*Task details:* Nothing in the data may be altered as it is transcribed.

*Excerpted data:*

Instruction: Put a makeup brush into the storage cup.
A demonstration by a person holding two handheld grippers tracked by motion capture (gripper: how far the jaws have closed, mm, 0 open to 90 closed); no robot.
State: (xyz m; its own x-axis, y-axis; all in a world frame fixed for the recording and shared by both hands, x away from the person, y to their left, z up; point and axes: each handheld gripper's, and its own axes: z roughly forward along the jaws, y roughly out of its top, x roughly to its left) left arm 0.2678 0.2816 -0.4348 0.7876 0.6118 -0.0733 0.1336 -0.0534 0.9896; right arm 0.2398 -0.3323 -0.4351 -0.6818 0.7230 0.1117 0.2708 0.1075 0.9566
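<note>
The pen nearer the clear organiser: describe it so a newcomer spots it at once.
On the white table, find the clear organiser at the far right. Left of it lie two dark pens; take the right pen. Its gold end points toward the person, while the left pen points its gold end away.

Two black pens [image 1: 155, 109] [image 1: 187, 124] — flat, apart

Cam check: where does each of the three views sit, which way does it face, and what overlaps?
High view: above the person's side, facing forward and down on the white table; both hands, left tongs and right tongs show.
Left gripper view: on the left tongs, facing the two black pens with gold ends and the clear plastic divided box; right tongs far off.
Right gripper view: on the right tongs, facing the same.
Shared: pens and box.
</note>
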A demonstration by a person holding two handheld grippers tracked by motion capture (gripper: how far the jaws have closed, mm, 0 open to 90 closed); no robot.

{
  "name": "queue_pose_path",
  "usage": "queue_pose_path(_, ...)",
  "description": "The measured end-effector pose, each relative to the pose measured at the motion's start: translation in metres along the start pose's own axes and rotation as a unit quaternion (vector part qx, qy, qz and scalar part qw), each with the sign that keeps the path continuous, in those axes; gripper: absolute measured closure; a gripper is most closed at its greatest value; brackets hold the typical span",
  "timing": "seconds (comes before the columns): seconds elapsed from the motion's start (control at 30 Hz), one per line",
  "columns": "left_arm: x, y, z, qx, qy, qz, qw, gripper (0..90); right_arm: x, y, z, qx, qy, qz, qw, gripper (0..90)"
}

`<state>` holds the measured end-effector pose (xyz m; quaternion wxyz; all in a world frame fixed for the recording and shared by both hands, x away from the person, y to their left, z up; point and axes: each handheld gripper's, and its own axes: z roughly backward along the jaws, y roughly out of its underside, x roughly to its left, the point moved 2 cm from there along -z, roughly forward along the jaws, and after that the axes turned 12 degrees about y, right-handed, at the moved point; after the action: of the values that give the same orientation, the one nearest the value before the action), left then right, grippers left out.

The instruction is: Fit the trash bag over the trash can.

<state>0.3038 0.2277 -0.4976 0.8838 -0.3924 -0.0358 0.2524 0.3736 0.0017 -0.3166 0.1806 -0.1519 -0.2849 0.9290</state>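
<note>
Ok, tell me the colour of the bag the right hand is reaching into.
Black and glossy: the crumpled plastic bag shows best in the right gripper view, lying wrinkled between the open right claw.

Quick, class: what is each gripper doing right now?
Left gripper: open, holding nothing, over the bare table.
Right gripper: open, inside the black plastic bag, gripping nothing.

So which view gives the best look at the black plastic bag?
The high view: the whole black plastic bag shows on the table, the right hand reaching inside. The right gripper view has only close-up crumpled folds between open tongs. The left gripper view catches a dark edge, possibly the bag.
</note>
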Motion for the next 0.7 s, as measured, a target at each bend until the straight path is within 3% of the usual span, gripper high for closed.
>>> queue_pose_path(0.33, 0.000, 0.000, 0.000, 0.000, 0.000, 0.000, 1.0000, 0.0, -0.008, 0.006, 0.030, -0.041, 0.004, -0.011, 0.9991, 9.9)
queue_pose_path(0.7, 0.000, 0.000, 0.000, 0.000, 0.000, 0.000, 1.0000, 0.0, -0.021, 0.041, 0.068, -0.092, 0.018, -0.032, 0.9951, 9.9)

*Exercise output:*
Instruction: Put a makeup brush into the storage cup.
A demonstration by a person holding two handheld grippers tracked by motion capture (gripper: how far the jaws have closed, mm, 0 open to 90 closed); no robot.
State: (xyz m; its own x-axis, y-axis; all in a world frame fixed for the recording and shared by both hands, x away from the person, y to their left, z up; point and axes: each handheld gripper's, and its own axes: z roughly forward along the jaws, y roughly out of its top, x roughly to its left) left arm 0.2678 0.2816 -0.4348 0.7876 0.6118 -0.0733 0.1336 -0.0534 0.9896; right arm 0.2398 -0.3323 -0.4351 -0.6818 0.7230 0.1117 0.2708 0.1075 0.9566
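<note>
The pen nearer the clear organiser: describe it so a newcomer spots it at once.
On the white table, find the clear organiser at the far right. Left of it lie two dark pens; take the right pen. Its gold end points toward the person, while the left pen points its gold end away.

Two black pens [image 1: 155, 109] [image 1: 187, 124] — flat, apart

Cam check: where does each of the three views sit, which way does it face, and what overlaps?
High view: above the person's side, facing forward and down on the white table; both hands, left tongs and right tongs show.
Left gripper view: on the left tongs, facing the two black pens with gold ends and the clear plastic divided box; right tongs far off.
Right gripper view: on the right tongs, facing the same.
Shared: pens and box.
</note>
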A demonstration by a person holding two handheld grippers tracked by motion capture (gripper: how far the jaws have closed, mm, 0 open to 90 closed); no robot.

{
  "name": "queue_pose_path",
  "usage": "queue_pose_path(_, ...)",
  "description": "The measured end-effector pose, each relative to the pose measured at the motion's start: translation in metres along the start pose's own axes and rotation as a unit quaternion (vector part qx, qy, qz and scalar part qw), each with the sign that keeps the path continuous, in those axes; gripper: absolute measured closure; a gripper is most closed at its greatest value; brackets hold the typical span",
  "timing": "seconds (comes before the columns): seconds elapsed from the motion's start (control at 30 Hz), one per line",
  "columns": "left_arm: x, y, z, qx, qy, qz, qw, gripper (0..90); right_arm: x, y, z, qx, qy, qz, qw, gripper (0..90)"
}

`<state>` holds the measured end-effector pose (xyz m; quaternion wxyz; all in a world frame fixed for the recording and shared by both hands, x away from the person, y to their left, z up; point and axes: each handheld gripper's, and its own axes: z roughly backward along the jaws, y roughly out of its underside, x roughly to its left, the point moved 2 cm from there along -z, roughly forward along the jaws, and after that the axes turned 12 degrees about y, right-handed, at the moved point; after the action: of the values that give the same orientation, the one nearest the value before the action), left then right, grippers left out.

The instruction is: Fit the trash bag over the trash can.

<state>0.3038 0.2277 -0.4976 0.8838 -0.3924 -0.0358 0.2524 0.3736 0.0017 -0.3166 0.1806 -0.1519 -0.2849 0.9290</state>
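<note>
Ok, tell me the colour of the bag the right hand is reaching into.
Black and glossy: the crumpled plastic bag shows best in the right gripper view, lying wrinkled between the open right claw.

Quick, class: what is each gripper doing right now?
Left gripper: open, holding nothing, over the bare table.
Right gripper: open, inside the black plastic bag, gripping nothing.

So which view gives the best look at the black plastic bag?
The high view: the whole black plastic bag shows on the table, the right hand reaching inside. The right gripper view has only close-up crumpled folds between open tongs. The left gripper view catches a dark edge, possibly the bag.
</note>
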Motion for the next 0.7 s, as measured, a target at each bend until the straight path is within 3% of the usual span, gripper high for closed.
>>> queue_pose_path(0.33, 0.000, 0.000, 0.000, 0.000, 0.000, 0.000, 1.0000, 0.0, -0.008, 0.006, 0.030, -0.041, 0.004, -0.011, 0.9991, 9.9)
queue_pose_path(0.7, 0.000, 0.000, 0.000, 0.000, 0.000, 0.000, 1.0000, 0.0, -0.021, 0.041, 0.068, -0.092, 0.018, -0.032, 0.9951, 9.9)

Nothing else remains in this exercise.